Holy smokes. If I read this right, Connolly collapses seven months' worth of outcry, public despair and extreme police intimidation tactics into 3 short paragraphs before laying blame for the deaths of "at least nine and as many as 20 people, including American activist/journalist Brad Will," on "the riots," and by extension applauds the government effort to "restore order." Police raided the zocalo on June 14 and federal troops didn't reclaim Oaxaca City until November 25. Connolly makes no mention of the city as it lay under siege between these dates. She does not mention the formation of APPO, a coalition dedicated to organizing the myriad voices in Oaxaca in an attempt to create change. The article makes no mention of the roadblocks erected nightly by neighborhood patrols of concerned citizens intent on protecting teachers, activists and families from threats, intimidations, beatings, disappearances and assassinations.
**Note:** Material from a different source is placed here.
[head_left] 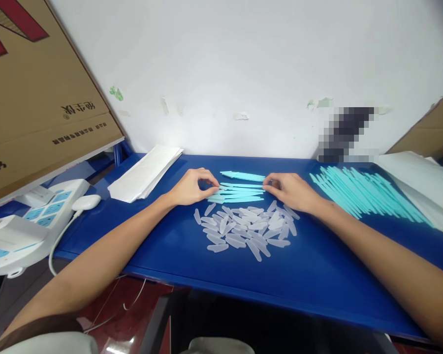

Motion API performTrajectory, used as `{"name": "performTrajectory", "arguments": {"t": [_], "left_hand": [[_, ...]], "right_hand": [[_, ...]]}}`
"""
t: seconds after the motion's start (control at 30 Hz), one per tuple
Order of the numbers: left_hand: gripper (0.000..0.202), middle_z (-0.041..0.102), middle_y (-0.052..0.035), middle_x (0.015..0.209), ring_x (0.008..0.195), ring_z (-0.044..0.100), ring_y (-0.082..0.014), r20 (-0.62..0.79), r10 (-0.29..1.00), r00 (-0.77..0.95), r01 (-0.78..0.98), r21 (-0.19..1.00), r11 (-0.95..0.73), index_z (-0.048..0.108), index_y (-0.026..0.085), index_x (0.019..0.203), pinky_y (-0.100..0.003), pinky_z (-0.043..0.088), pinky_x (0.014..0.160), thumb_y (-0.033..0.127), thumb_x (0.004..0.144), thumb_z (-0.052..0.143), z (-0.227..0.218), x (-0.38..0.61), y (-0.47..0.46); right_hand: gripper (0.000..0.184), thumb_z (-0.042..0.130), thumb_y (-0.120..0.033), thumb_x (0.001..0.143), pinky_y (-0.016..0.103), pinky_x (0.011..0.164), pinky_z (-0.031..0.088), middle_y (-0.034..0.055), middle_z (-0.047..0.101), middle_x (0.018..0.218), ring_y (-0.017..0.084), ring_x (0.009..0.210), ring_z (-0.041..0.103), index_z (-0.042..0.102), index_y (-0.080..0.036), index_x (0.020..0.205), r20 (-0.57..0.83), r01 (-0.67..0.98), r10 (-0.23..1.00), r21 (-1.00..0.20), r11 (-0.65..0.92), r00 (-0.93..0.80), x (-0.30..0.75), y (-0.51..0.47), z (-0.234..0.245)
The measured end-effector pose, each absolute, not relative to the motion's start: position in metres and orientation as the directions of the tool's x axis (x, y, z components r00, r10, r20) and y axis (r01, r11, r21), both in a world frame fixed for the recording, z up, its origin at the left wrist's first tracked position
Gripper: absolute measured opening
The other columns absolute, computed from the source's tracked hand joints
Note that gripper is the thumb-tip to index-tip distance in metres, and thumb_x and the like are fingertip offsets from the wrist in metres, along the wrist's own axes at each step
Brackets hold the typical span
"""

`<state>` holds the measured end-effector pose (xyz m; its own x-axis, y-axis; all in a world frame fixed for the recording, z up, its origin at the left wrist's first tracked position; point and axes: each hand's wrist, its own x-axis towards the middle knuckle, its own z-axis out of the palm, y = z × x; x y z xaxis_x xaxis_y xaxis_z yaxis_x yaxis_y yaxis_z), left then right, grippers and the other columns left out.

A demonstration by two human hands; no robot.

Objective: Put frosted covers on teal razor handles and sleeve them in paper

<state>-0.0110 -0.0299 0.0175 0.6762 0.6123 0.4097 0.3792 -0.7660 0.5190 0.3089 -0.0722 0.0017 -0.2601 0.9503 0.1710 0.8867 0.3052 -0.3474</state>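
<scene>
My left hand pinches at the left end of a small row of slim turquoise sticks, which look like eyebrow razors. At the right end of the same row, my right hand has thumb and forefinger closed together. Which razor each hand grips is hard to make out. Just behind the row lies a small bunch of razors. In front of it, a loose heap of translucent plastic blade caps is spread over the table. A larger pile of turquoise razors lies right of my right hand.
The blue table meets a white wall. White flat sleeves lie at back left. A power strip with plugs and a cable stands at the left, below a cardboard box. White sheets lie at the right.
</scene>
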Motion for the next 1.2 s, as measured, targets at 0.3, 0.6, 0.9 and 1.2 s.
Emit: {"name": "performTrajectory", "arguments": {"t": [0.3,0.6,0.9,1.2], "left_hand": [[0.019,0.061,-0.0066,0.101,0.098,0.053,-0.0241,0.133,0.418,0.899,0.352,0.351,-0.868,0.081,0.029,0.101,-0.039,0.041,0.087,0.040,0.094,0.067,0.033,0.007,-0.059],[0.015,0.071,-0.0043,0.091,0.091,0.055,-0.0218,0.212,0.503,0.838,0.341,0.517,-0.785,0.075,0.023,0.090,-0.036,0.043,0.084,0.036,0.094,0.069,0.029,0.006,-0.056],[0.035,0.072,-0.0063,0.095,0.083,0.063,-0.0171,0.412,0.867,0.280,0.203,0.857,-0.473,0.071,0.017,0.114,-0.030,0.048,0.075,0.043,0.092,0.064,0.000,0.002,-0.020],[0.031,0.077,-0.0090,0.091,0.070,0.066,-0.0136,0.220,0.962,0.164,-0.001,0.975,-0.223,0.072,0.015,0.089,-0.025,0.048,0.060,0.037,0.071,0.085,-0.001,-0.001,-0.012]], "right_hand": [[0.024,0.037,-0.042,0.100,0.035,0.068,0.043,0.0077,0.067,0.093,0.022,0.078,0.060,0.050,-0.023,0.093,0.124,0.883,0.947,-0.340,0.322,-0.298,0.313,-0.075,0.001],[0.027,0.032,-0.045,0.102,0.033,0.064,0.036,-0.0011,0.052,0.068,0.018,0.061,0.049,0.041,-0.025,0.087,0.220,0.821,0.937,-0.456,0.344,-0.271,0.312,-0.083,0.015],[0.024,0.039,-0.041,0.102,0.033,0.067,0.040,0.0026,0.060,0.075,0.018,0.066,0.054,0.050,-0.023,0.090,0.366,0.797,0.873,-0.393,0.459,-0.323,0.311,-0.086,0.013],[0.027,0.039,-0.043,0.103,0.033,0.066,0.040,0.0048,0.068,0.082,0.019,0.069,0.059,0.055,-0.022,0.096,0.352,0.831,0.882,-0.349,0.433,-0.312,0.311,-0.085,0.009]]}}
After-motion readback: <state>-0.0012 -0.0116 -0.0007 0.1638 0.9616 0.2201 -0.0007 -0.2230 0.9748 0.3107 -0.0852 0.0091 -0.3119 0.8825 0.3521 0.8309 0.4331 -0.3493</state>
Furthermore, there is no mention of the peaceful protest marches, first 200,000 people in solidarity with the teachers' organizations on June 16, and when that didn't earn an audience with the government another march of 500,000 people took place on June 29. Then there was the 3,000 person march in September of that year, from Oaxaca City to Mexico City, a trek of some 21 days over nearly 500 kilometers, to attract attention to the struggle in Oaxaca, to demand the removal of Governor Ulises Ruiz from power, and to restore justice to the streets of Oaxaca.

Yes, demonstrators engulfed the zocalo. Yes, graffiti covered most every available space. Yes, protesters blockaded the road between the city and the airport in an effort to frustrate the flow of tourism dollars into government coffers. That's exactly what is, to my thinking, so uniquely impressive about the conflict of 2006. When repeated calls for change went unrecognized, unarmed protesters effectively shut down the economy of a city of a quarter million people without resorting to violence and thus captured the attention of the government and the world.
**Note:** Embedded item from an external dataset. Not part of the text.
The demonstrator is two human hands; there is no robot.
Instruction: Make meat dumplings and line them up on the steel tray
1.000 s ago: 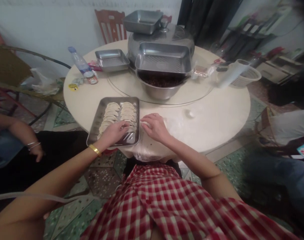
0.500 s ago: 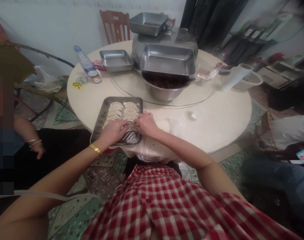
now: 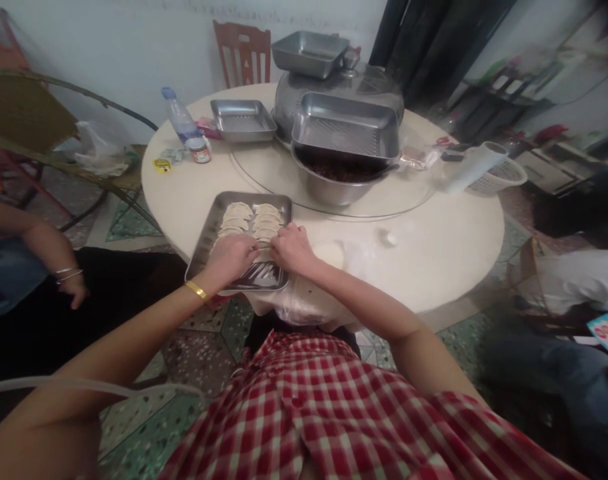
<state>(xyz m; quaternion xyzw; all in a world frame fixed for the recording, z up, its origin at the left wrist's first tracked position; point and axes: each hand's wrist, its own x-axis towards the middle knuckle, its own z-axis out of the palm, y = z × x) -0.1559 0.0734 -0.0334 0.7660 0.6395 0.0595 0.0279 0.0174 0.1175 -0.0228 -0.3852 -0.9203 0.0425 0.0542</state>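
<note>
A metal tray stands at the table's near edge, holding two rows of folded pale dumplings. Over its near half, my left hand is closed, thumb and fingers pinching one end of a dumpling. My right hand pinches the other end from the right side of the tray. Most of this dumpling is hidden by my fingers. To the right of my right hand lies a flat round of dough on the tabletop, and a small white lump of dough sits farther right.
Behind the tray, a metal bowl of dark filling carries another tray on its rim. A bottle, a jar and a plastic basket stand around the table. People sit at left and right.
The view has shifted slightly, so the table and its things appear a little farther right. Both hands stay pinched together over the tray, with the left fingers slightly higher.
</note>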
This is just some of what Connolly's piece is missing. And all this missing background is exactly what makes it so hard to tell whether Oaxaca can rebound or not. As of November 25, 2006, when federal police quashed the last of the demonstrations and forcibly "restored order" to the city, not a single compromise has been made regarding any of the original demands made by protesters. That these issues have been silenced by an iron fist makes all the more difficult any assessment of what churns beneath the surface. Oaxacans are still frustrated and oppressed, but now they may simply be more submissive than they were a year ago.

One year later there is still not enough accurate, reliable information circulating about what has happened, and what may yet happen, in Oaxaca. Connolly's piece further serves to frustrate efforts to advance such information about the struggle in Oaxaca to the rest of the world. Oaxaca needs help reaching a point of comprehension and accountability regarding these events, and this will not be achieved through half-representations of recent history.